— Морган, — сказал ему Хамфри, — три месяца назад вы клянчили у меня секретные сведения об экспериментах Винглеберга.
Морган не преминул изложить причины, заставившие его отказаться от дальнейших попыток разговорить Хамфри.
— Ага, — сказал Хамфри, — значит, ученых вы считаете сквалыгами. Теперь понятно, почему от ваших статеек разит некомпетентностью. Ну да ладно, я-то во всяком случае не сквалыга и звоню, чтобы доказать это, а заодно сообщить, что получил письмо от Винглеберга. Винглеберг пишет об опытах, поставленных перед моим отъездом. Так вот, секретов не ждите, знаю я ваши штучки: вам только намекни на какой-нибудь завалящий секрет, и вы завтра же тиснете его во всех газетах, да еще буквы выберете покрупней. Но если двадцать взвешенных слов вас устроят…
— Придержите их. Бога ради, — взмолился Морган. — Еду!
Уму непостижимо, что может получиться из двадцати взвешенных слов, если подпустить к ним одного такого Моргана. Не исключено, впрочем, что Хамфри как безупречный ученый просто дал себя облапошить и вместо двадцати слов выложил добрых двадцать пять, а то и тридцать. Так или иначе, статью напечатали, и хотя на крупные буквы поскупились, но места отвели предостаточно, да и полосы выделили не последние, а говорилось на этих полосах об открытии, совершенном неким плешивым низкорослым венским эндокринологом по фамилии Винглеберг и лауреатом премии Джона Хопкинса Хамфри Бакстером. Причем открыли они, оказывается, не что иное как ВБ-282– вещество, вырабатываемое железами и влияющее на старение клеток. А поскольку все мы состоим из клеток и старость никого не минует, то намек, содержавшийся в статье, каждый читатель принял на свой счет и чрезвычайно близко к сердцу.

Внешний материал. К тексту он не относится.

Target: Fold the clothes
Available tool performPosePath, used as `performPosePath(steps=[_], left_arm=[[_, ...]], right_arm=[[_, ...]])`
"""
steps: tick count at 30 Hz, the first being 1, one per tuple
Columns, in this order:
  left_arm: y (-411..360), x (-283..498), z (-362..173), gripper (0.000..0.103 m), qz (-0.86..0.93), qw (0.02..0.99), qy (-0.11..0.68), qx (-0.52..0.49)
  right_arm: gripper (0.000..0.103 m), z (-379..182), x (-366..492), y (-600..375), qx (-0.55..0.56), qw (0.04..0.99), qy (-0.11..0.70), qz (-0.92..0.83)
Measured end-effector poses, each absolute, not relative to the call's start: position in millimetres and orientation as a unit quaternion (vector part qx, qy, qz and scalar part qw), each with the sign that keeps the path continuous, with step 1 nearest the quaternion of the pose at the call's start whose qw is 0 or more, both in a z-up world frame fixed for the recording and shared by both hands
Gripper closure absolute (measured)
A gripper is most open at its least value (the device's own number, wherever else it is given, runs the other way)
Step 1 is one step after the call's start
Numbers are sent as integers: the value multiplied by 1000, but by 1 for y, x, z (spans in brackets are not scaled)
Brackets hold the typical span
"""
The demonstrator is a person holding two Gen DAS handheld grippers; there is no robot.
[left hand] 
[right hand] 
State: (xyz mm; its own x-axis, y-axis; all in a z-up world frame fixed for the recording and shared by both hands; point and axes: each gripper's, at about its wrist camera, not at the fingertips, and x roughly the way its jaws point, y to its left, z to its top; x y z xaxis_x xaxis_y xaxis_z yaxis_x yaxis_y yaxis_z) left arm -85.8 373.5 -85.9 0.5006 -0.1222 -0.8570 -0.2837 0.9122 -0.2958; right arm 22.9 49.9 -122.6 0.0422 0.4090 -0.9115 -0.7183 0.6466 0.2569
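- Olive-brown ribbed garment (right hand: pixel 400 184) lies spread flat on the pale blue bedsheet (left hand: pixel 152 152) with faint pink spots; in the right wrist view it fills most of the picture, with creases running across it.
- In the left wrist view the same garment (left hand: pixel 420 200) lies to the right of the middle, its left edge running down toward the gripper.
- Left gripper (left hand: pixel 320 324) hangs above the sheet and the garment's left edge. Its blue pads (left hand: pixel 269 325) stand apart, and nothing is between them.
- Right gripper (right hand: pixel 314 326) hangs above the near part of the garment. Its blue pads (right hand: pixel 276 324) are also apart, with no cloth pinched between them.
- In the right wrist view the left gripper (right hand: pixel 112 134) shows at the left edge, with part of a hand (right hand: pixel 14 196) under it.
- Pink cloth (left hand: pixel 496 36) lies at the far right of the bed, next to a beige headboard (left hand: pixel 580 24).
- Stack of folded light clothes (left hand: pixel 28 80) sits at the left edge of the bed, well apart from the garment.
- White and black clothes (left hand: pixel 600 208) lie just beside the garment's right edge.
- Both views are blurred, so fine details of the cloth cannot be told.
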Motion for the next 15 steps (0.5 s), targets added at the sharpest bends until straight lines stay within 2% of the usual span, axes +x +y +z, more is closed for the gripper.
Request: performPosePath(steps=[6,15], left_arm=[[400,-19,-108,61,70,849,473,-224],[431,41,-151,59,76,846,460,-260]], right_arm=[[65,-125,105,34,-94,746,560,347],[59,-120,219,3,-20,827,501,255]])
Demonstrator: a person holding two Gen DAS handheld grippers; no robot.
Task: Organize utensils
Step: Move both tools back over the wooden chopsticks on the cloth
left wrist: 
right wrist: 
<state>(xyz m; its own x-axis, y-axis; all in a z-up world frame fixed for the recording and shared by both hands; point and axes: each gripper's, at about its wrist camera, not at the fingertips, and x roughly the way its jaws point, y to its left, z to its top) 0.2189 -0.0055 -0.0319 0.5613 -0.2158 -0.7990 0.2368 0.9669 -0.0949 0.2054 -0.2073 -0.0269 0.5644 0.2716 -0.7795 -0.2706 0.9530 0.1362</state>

А тут и Каролина с Аланом подоспели и сразу, ну просто ни секунды не мешкая, нагрянули к Хамфри с визитом. Он принял их как родных, обо всем расспросил, всем поинтересовался, и они не стали таиться — какие у них секреты — и на вопросы его отвечали честно и обстоятельно. По правде говоря, они так боялись лишить Хамфри хотя бы крошечной подробности, что на него самого и посмотреть-то не удосужились. А посмотреть, между прочим, стоило: при некоторых ответах, в особенности при ответах Каролины, рот его, нежный и жесткий, кривился с таким горьким удовлетворением, какое, наверное, появляется у патолога, когда он, глядя в микроскоп, убеждается, что его убийственный диагноз верен до последней буквы и его лучшему другу грозит немедленная операция.
Не подумайте только, что я хочу обвинить наших новоиспеченных супругов в эгоизме. Не прошло и часа, а Каролина уже самоотверженно сменила тему.
— Хамфри, дорогой, — произнесла она, — я слышала, ты стал знаменитым. Это правда?
— Должно быть, правда, если даже ты слышала, — ответил Хамфри. — Великая вещь слава!
— А вечная молодость и всякое такое — это тоже правда?
— Радость моя, — ответил он, — по части вечной молодости ты любого ученого заткнешь за пояс. Когда мы познакомились, тебе было двадцать три, а выглядела ты на восемнадцать. Сейчас тебе двадцать шесть…
— Двадцать семь, Хамфри. На прошлой неделе исполнилось.
— А на вид те же восемнадцать.
— Но ведь не вечно так будет!
— Или взять, к примеру, меня, — подхватил Алан, — сам-то я еще и не думаю сдавать. Но эти ушлые юнцы с западного побережья…
И он тоскливо понурил голову — западное побережье всегда нагоняет тоску на теннисистов.
Хамфри в ответ и ухом не повел. Он уставился на Каролину.
— Конечно, — сказал он, — молодость не вечна. Да и зачем она тебе — вечная? Посмотри на своих неувядающих знакомых: мало того что они холодны, черствы и бессердечны, у них и любви-то хватает только на себя, других они любить не умеют, а значит, и жить не умеют по-настоящему, а раз не живут, то и не стареют.
— Да, да. Хамфри, а вот это твое средство…
— Ах, средство! — Хамфри усмехнулся и покачал головой.
— Выходит, газеты солгали! — воскликнула Каролина. Отчаяние ее растрогало бы и камень.
— Говорил я тебе, что это сплошная липа, — заметил Броуди.
— Газетчики — народ прямолинейный, — сказал Хамфри, — трудностей для них не существует.
— Ах, как нечестно, как нечестно было писать, что ты его открыл, — горевала Каролина.